BRAZILIAN ARCHIVES OF BIOLOGY AND TECHNOLOGY, cilt.57, sa.2, ss.244-252, 2014 (SCI-Expanded) identifier identifier

  • Yayın Türü: Makale / Tam Makale
  • Cilt numarası: 57 Sayı: 2
  • Basım Tarihi: 2014
  • Doi Numarası: 10.1590/s1516-89132014000200013
  • Dergi Adı: BRAZILIAN ARCHIVES OF BIOLOGY AND TECHNOLOGY
  • Derginin Tarandığı İndeksler: Science Citation Index Expanded (SCI-EXPANDED), Scopus
  • Sayfa Sayıları: ss.244-252
  • Anahtar Kelimeler: Homology modeling, docking, Leishmania donovani, tryparedoxin peroxidase, hydroperoxide metabolism, TRYPANOTHIONE REDUCTASE, TRYPANOSOMA-CRUZI, CRYSTAL-STRUCTURE, 2-CYS PEROXIREDOXIN, OXIDATIVE STRESS, DRUG TARGETS, METABOLISM, MITOCHONDRIAL, PROTEINS, ENZYMES
  • Marmara Üniversitesi Adresli: Evet

Özet

Leishmaniasis is one of the most common form of neglected parasitic disease that affects about 350 million people worldwide. Leishmanias have a trypanothione mediated hydroperoxide metabolism to eliminate endogenous or exogenous oxidative agents. Both of 2-Cys peroxiredoxin (Prx) and glutathione peroxidase type tryparedoxin peroxidase (Px) are the terminal enzymes in the trypanothione dependent detoxification system.

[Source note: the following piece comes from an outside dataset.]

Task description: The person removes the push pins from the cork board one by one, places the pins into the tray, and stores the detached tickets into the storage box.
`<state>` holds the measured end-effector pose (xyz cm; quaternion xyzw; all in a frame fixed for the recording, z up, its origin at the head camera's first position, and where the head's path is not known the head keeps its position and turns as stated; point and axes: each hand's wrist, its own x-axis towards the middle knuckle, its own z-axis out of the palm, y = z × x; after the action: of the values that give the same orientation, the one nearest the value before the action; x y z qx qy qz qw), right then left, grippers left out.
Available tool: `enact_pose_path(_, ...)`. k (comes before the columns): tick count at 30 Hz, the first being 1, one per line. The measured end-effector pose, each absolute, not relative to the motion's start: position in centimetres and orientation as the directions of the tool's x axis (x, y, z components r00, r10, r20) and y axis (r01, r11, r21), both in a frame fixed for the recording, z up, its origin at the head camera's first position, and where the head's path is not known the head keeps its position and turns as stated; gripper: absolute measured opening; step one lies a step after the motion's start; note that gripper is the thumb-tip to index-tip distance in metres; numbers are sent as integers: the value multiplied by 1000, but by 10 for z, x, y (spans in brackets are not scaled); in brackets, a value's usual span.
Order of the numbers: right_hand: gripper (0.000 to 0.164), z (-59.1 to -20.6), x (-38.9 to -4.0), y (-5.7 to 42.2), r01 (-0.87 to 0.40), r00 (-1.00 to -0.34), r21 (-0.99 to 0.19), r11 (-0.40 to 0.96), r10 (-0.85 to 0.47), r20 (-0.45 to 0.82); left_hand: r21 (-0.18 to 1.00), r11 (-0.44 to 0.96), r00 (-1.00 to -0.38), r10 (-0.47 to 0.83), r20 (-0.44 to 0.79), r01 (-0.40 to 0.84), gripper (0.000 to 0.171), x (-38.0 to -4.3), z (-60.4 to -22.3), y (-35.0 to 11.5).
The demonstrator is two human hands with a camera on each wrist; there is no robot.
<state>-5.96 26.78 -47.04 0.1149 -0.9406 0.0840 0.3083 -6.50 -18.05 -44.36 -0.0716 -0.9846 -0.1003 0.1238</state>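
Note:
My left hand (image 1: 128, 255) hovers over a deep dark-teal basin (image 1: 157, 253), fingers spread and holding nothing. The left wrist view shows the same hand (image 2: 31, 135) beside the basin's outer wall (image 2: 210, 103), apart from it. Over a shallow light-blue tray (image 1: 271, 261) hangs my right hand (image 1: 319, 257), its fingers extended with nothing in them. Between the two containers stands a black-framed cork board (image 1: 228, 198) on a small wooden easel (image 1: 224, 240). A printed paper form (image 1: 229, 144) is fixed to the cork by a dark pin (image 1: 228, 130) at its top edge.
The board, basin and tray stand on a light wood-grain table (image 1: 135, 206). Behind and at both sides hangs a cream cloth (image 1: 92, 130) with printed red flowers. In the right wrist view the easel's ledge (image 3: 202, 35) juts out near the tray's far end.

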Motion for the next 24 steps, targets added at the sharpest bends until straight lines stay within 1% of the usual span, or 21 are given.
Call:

Therefore absence of trypanothione redox system in mammals and the sensitivity of trypanosomatids against oxidative stress, enzymes of this pathway are drug targets candidates. In this study, 3D structure of tryparedoxin peroxidase (2-Cys peroxiredoxin type) from Leishmania donovani (LdTXNPx) was described by homology modeling method based on the template of tryparedoxin peroxidase from Crithidia fasciculata and selected compounds were docked to the active site pocket. The quality of the 3D structure of the model was confirmed by various web based validation programs. When compared secondary and tertiary structure of the model, it showed a typical thioredoxin fold containing a central beta-sheet and three alpha-helices. Docking study showed that the selected compound 2 (CID 16073813) interacted with the active site amino acids and binding energy was -118.675 kcal/mol.